Data provided:
◇ ◇ ◇ ◇

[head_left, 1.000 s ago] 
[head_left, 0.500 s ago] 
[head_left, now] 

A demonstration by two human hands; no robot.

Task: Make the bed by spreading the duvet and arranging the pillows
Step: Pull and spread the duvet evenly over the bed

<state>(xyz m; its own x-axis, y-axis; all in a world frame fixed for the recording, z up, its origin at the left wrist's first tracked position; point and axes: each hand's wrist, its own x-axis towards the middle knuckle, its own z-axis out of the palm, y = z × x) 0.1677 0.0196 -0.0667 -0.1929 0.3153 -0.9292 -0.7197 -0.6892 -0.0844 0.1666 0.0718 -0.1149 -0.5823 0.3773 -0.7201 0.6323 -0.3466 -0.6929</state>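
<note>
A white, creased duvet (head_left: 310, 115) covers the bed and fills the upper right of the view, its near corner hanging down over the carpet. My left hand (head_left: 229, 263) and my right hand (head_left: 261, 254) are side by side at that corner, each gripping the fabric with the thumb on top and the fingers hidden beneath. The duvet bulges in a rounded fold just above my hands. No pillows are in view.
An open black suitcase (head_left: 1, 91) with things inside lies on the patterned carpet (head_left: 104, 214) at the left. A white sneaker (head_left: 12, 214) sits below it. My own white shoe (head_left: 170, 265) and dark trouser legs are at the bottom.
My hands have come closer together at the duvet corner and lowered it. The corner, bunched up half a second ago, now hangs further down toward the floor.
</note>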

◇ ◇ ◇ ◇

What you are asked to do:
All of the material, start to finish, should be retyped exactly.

Task output:
[head_left, 1.000 s ago] 
[head_left, 0.500 s ago] 
[head_left, now] 

A demonstration by two human hands; no robot.

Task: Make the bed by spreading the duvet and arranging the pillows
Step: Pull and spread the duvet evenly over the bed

<state>(xyz m; its own x-axis, y-axis; all in a world frame fixed for the recording, z up, its origin at the left wrist's first tracked position; point and axes: each hand's wrist, its own x-axis towards the middle knuckle, its own z-axis out of the palm, y = z × x) 0.1677 0.0196 -0.0667 -0.1929 0.3153 -0.9292 -0.7197 -0.6892 -0.0844 0.1666 0.0718 -0.1149 -0.5823 0.3773 -0.7201 0.6323 -0.3466 -0.6929</state>
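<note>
A white, creased duvet (head_left: 310, 115) covers the bed and fills the upper right of the view, its near corner hanging down over the carpet. My left hand (head_left: 229, 263) and my right hand (head_left: 261, 254) are side by side at that corner, each gripping the fabric with the thumb on top and the fingers hidden beneath. The duvet bulges in a rounded fold just above my hands. No pillows are in view.
An open black suitcase (head_left: 1, 91) with things inside lies on the patterned carpet (head_left: 104, 214) at the left. A white sneaker (head_left: 12, 214) sits below it. My own white shoe (head_left: 170, 265) and dark trouser legs are at the bottom.
My hands have come closer together at the duvet corner and lowered it. The corner, bunched up half a second ago, now hangs further down toward the floor.
</note>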

No further output will be produced for this exercise.